• **YOUR TASK**
Whenever the word "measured" turns up in a line below, that line should be copied.

§

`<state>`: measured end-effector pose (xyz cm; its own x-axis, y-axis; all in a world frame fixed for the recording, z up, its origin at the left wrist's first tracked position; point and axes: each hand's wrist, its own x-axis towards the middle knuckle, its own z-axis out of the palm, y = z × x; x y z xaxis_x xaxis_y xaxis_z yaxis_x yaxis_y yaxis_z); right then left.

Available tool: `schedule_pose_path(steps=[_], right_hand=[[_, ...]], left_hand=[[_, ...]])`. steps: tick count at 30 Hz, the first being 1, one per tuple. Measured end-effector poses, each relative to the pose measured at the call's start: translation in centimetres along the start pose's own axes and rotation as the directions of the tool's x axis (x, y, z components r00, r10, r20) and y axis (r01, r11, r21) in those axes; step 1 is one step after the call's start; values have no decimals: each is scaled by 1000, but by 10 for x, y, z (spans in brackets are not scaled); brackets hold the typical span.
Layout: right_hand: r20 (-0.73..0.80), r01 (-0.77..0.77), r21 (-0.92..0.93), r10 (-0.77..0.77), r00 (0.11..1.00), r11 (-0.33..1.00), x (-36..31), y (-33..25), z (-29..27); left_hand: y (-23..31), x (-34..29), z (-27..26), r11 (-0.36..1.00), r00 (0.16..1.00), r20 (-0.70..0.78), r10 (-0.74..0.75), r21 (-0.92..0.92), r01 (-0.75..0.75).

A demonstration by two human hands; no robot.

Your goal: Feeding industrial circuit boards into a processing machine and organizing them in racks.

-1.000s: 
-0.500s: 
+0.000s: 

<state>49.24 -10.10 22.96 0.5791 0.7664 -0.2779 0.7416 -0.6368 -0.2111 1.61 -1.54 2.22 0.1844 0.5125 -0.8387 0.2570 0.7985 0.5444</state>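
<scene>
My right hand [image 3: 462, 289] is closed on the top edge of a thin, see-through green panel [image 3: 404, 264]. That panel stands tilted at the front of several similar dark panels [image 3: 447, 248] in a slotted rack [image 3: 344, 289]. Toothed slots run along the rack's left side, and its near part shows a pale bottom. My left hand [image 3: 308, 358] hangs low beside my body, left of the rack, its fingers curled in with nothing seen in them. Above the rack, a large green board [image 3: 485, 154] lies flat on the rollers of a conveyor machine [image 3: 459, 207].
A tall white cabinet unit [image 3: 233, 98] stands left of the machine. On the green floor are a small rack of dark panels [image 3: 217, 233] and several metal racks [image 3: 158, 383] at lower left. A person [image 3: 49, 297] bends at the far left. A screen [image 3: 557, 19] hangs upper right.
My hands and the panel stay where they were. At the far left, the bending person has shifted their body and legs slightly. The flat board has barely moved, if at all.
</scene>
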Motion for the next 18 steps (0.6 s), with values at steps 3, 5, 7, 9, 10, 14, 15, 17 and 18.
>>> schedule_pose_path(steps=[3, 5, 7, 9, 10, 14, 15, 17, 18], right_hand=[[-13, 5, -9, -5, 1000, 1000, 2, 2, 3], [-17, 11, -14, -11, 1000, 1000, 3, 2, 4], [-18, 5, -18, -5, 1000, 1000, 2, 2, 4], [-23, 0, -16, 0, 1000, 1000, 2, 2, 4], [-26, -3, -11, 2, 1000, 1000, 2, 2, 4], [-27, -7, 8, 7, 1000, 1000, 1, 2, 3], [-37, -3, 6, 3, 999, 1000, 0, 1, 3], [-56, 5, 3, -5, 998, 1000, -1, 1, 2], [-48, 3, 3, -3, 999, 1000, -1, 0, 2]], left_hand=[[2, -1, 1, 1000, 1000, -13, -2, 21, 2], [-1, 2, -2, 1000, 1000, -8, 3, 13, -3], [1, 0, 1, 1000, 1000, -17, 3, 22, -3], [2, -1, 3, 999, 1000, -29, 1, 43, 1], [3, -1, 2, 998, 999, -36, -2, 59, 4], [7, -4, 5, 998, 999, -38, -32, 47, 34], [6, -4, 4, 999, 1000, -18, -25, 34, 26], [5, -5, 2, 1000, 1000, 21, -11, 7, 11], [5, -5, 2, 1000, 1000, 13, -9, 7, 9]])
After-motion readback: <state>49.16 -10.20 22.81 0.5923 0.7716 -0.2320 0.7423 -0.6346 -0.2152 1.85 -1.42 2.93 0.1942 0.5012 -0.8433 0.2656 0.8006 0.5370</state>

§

• **ANSWER BELOW**
`<state>`: measured end-effector pose (xyz cm; its own x-axis, y-axis; all in a world frame fixed for the recording, z up, its origin at the left wrist's first tracked position; point and axes: each hand's wrist, its own x-axis towards the middle knuckle, its own z-axis out of the palm, y = z × x; x y z xaxis_x xaxis_y xaxis_z yaxis_x yaxis_y yaxis_z); right then left.
Available tool: `schedule_pose_path(steps=[_], right_hand=[[_, ...]], left_hand=[[_, ...]])`. steps: tick count at 30 Hz, the first being 1, one per tuple. Measured end-effector poses, each relative to the pose measured at the call's start: translation in centimetres along the start pose's own axes and rotation as the directions of the tool's x axis (x, y, z components r00, r10, r20) and y axis (r01, r11, r21) in those axes; step 1 is one step after the call's start; values have no decimals: each is scaled by 1000, but by 10 for x, y, z (spans in brackets are not scaled); brackets hold the typical span.

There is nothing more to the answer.